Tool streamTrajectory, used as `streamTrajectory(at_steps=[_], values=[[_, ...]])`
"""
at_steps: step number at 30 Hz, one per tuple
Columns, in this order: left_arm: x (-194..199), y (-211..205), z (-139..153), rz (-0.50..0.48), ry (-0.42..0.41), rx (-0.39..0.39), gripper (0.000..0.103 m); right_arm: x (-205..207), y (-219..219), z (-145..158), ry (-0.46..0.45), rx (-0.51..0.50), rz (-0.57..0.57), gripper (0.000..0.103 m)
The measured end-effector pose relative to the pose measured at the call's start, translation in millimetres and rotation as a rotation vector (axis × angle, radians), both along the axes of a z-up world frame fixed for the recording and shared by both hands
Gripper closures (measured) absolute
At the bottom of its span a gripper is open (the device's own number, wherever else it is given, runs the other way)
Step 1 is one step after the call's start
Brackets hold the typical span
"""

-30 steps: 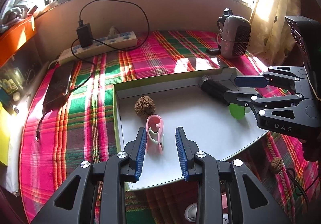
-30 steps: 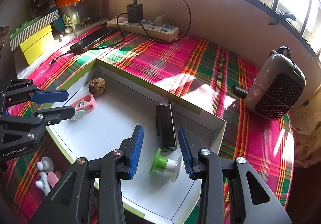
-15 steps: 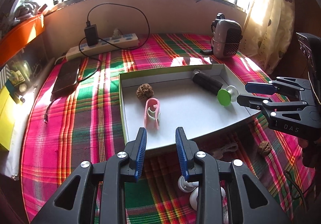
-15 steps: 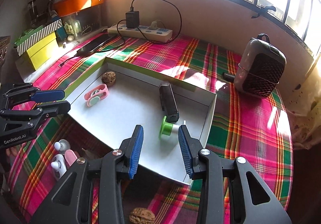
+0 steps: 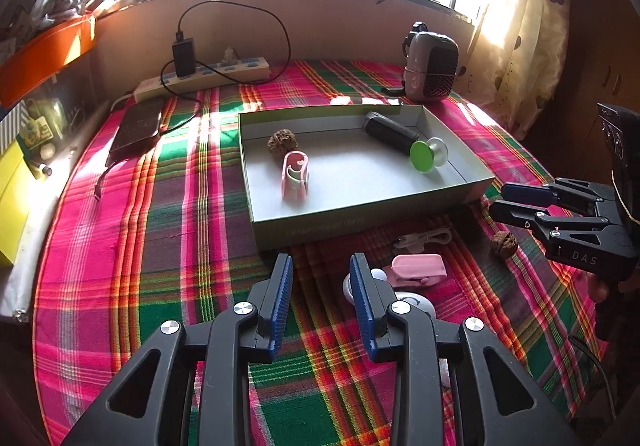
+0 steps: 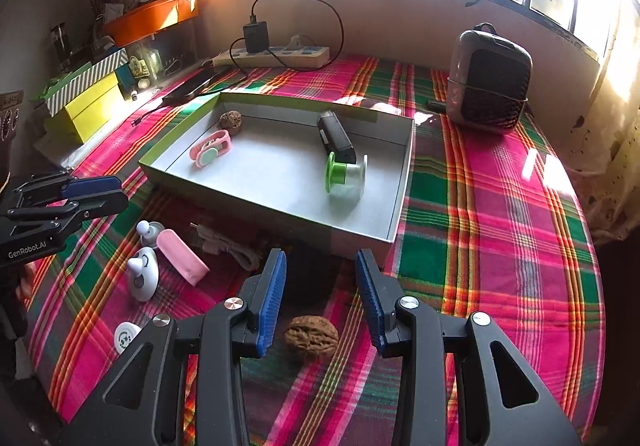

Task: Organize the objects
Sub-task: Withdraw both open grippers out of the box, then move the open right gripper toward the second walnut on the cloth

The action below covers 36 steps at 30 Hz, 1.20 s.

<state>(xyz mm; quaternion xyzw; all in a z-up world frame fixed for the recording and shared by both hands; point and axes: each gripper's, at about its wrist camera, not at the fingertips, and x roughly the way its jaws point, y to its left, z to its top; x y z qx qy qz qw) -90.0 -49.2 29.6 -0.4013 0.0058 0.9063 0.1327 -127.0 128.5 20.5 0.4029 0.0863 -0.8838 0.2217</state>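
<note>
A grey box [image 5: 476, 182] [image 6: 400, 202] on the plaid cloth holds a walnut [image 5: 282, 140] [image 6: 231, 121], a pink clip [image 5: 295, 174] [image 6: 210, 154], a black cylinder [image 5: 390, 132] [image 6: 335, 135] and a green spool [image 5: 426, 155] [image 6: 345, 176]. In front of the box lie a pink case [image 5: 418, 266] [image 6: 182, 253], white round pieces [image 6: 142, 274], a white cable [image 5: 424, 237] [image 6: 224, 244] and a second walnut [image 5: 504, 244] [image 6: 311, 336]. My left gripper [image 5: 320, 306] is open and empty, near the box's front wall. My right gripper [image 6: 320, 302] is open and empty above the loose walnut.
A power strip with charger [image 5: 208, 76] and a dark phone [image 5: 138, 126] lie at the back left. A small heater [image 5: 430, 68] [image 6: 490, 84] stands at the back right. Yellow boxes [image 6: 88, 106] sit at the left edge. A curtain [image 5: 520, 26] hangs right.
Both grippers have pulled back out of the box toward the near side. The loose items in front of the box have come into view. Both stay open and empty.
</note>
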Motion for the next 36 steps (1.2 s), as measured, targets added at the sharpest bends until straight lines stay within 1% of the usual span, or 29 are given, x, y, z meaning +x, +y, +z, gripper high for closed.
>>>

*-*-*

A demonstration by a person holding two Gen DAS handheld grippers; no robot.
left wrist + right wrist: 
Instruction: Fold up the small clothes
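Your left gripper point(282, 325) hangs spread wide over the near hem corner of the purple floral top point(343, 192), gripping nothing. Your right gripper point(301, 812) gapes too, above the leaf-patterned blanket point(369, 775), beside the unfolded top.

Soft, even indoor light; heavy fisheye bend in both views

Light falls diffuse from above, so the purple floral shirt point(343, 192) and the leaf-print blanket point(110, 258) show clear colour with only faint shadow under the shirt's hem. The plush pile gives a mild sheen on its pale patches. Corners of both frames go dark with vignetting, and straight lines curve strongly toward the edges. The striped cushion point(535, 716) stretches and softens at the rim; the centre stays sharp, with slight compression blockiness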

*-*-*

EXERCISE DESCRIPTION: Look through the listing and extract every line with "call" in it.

ANSWER AREA:
The measured end-effector pose relative to the pose measured at the call's start, translation in millimetres and rotation as a rotation vector (axis × angle, radians), both along the axes of a z-up world frame fixed for the recording and shared by both hands
Step 1 is one step after the call's start

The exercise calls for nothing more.